Problem to solve:
In your reply, reproduce the lines from the first one below to the line containing "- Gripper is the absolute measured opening", inclusive, exactly as they stand.

^^^^^^^^

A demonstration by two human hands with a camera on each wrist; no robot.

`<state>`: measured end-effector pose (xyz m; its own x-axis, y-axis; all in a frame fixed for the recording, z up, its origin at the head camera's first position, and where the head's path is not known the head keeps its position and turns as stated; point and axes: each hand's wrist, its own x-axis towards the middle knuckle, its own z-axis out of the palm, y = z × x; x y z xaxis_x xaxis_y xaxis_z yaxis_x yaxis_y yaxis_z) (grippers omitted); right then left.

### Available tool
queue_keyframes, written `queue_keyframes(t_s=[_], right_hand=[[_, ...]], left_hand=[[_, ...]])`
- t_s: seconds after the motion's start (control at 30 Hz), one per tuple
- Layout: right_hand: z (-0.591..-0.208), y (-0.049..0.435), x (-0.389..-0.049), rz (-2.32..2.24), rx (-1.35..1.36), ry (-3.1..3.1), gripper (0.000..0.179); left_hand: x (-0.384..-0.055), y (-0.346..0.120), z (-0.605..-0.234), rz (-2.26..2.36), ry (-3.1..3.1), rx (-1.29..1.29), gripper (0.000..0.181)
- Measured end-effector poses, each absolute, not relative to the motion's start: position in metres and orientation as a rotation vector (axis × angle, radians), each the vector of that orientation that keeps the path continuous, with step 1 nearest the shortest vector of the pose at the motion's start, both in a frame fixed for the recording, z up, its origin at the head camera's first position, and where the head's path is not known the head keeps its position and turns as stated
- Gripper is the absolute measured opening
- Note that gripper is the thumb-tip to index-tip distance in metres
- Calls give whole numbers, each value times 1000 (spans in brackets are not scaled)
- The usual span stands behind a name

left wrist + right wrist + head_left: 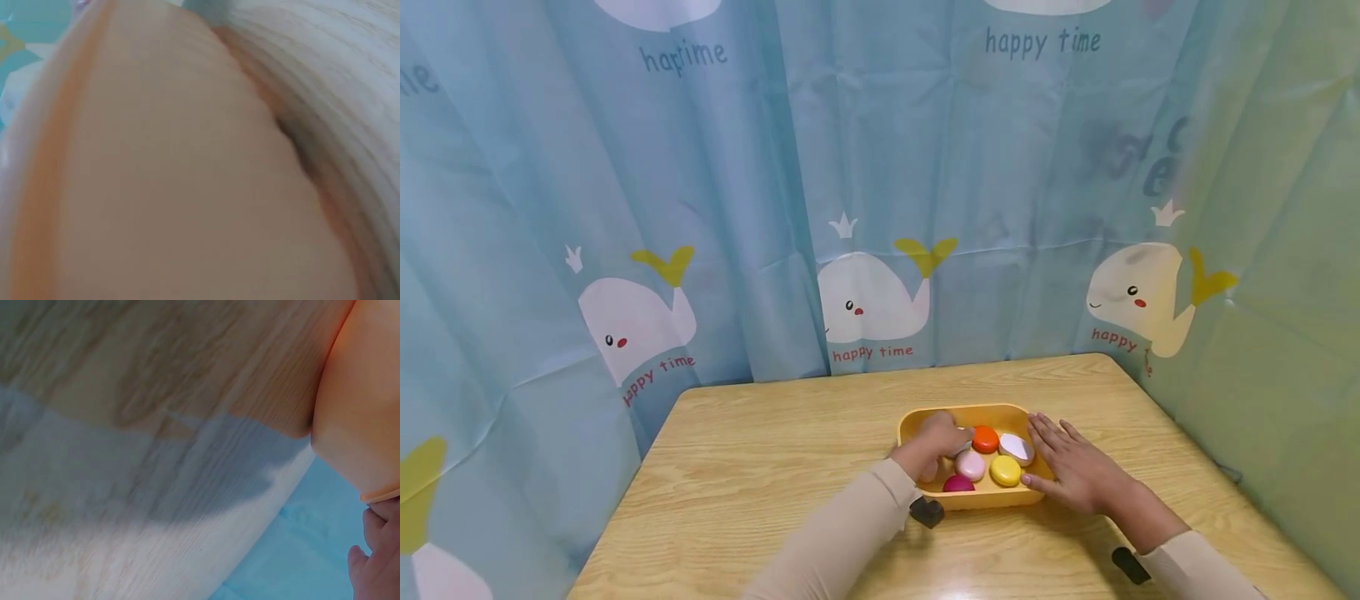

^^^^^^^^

Your solution:
A demonstration by two human hands with a camera on each wrist; no robot.

`<state>`: measured end-effector pose (xyz m; its own x-axis, y-axis; all in a frame fixed for the recording, z up, its origin at the head camera's first position, and where the head's path is not known the head keeps its position and turns as stated; point and axes: each hand's wrist, its own x-axis towards the middle knuckle, its own z-axis out of the palm, y = z × x; x y z xaxis_x xaxis_y xaxis_z yaxis_x yaxis_y yaxis_z) (grippers omitted); right then left.

### Available tool
queue_keyframes, written `queue_keyframes(t_s=[_], right_hand=[[_, ...]], left_hand=[[_, ...]])`
- t_s: seconds after the motion's start (control at 30 Hz), one per tuple
- Layout: right_hand: z (-0.591..-0.208), y (-0.049..0.435), x (-0.389..-0.049), rz (-2.32..2.24), rx (-1.35..1.36), ry (-3.1..3.1), gripper (0.000..0.179); left_hand: x (-0.384..-0.055), y (-0.346..0.120), z (-0.605..-0.234), rz (-2.26..2.36), ry (-3.1..3.1), rx (-1.29..1.29), gripper (0.000..0.181)
- Measured end-effector poses, each absolute, not relative to the motion's start: position in metres and orientation as a rotation vector (axis × angle, radians), each the vector of that orientation that keeps the path continuous, with step 1 nearest the shortest vector of the pose at the motion's start, both in a frame fixed for the recording, z up, its origin at the head camera's first position, and where the head's path is not known the head keeps its position and turns as stated
- Gripper is the absolute measured opening

No further output is required, since the answer is complete.